TRY IT |
Restate word for word the entries below, starting with the line with "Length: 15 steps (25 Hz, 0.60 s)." and continuing through the line with "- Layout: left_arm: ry". Include both of those lines and no others.

RECORD EXCERPTS |
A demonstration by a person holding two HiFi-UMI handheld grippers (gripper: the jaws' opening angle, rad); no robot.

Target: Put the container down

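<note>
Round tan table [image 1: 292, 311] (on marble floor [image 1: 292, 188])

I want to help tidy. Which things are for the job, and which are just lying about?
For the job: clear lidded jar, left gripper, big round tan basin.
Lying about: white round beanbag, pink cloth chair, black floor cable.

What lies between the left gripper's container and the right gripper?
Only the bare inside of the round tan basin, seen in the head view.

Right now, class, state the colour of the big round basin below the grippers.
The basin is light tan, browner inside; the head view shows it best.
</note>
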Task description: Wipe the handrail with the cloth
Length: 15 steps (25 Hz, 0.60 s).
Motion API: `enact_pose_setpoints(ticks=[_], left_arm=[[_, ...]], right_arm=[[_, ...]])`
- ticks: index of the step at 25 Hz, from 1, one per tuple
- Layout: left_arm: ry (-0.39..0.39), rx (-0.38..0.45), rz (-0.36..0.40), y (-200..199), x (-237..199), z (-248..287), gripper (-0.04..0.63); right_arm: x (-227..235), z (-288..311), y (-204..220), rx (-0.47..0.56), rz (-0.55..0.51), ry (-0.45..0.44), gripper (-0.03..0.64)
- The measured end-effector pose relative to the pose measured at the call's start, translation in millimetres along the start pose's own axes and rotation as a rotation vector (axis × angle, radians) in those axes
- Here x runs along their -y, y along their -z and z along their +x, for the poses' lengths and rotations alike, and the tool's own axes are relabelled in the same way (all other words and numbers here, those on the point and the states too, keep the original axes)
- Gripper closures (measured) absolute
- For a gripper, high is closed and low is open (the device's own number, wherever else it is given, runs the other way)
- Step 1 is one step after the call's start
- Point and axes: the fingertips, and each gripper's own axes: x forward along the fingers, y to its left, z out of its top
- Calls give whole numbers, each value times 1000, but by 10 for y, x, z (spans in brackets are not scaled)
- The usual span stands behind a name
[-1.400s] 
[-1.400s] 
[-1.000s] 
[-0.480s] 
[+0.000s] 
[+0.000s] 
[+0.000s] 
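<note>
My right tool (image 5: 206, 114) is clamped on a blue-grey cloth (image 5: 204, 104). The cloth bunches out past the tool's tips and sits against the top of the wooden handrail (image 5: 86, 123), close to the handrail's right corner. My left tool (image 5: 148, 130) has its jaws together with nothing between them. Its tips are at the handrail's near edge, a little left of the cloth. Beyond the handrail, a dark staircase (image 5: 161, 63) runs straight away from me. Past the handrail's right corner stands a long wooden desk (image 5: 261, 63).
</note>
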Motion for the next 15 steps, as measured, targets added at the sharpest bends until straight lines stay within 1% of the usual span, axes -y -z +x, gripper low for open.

YOUR RESPONSE |
Length: 15 steps (25 Hz, 0.60 s).
Motion API: `enact_pose_setpoints(ticks=[_], left_arm=[[_, ...]], right_arm=[[_, ...]])`
- ticks: index of the step at 25 Hz, from 1, one per tuple
- Layout: left_arm: ry (-0.39..0.39), rx (-0.38..0.45), rz (-0.36..0.40), y (-200..199), x (-237..199), z (-248..287), gripper (-0.04..0.63); right_arm: x (-227..235), z (-288..311), y (-204..220), rx (-0.47..0.56), rz (-0.55..0.51), ry (-0.45..0.44), gripper (-0.03..0.64)

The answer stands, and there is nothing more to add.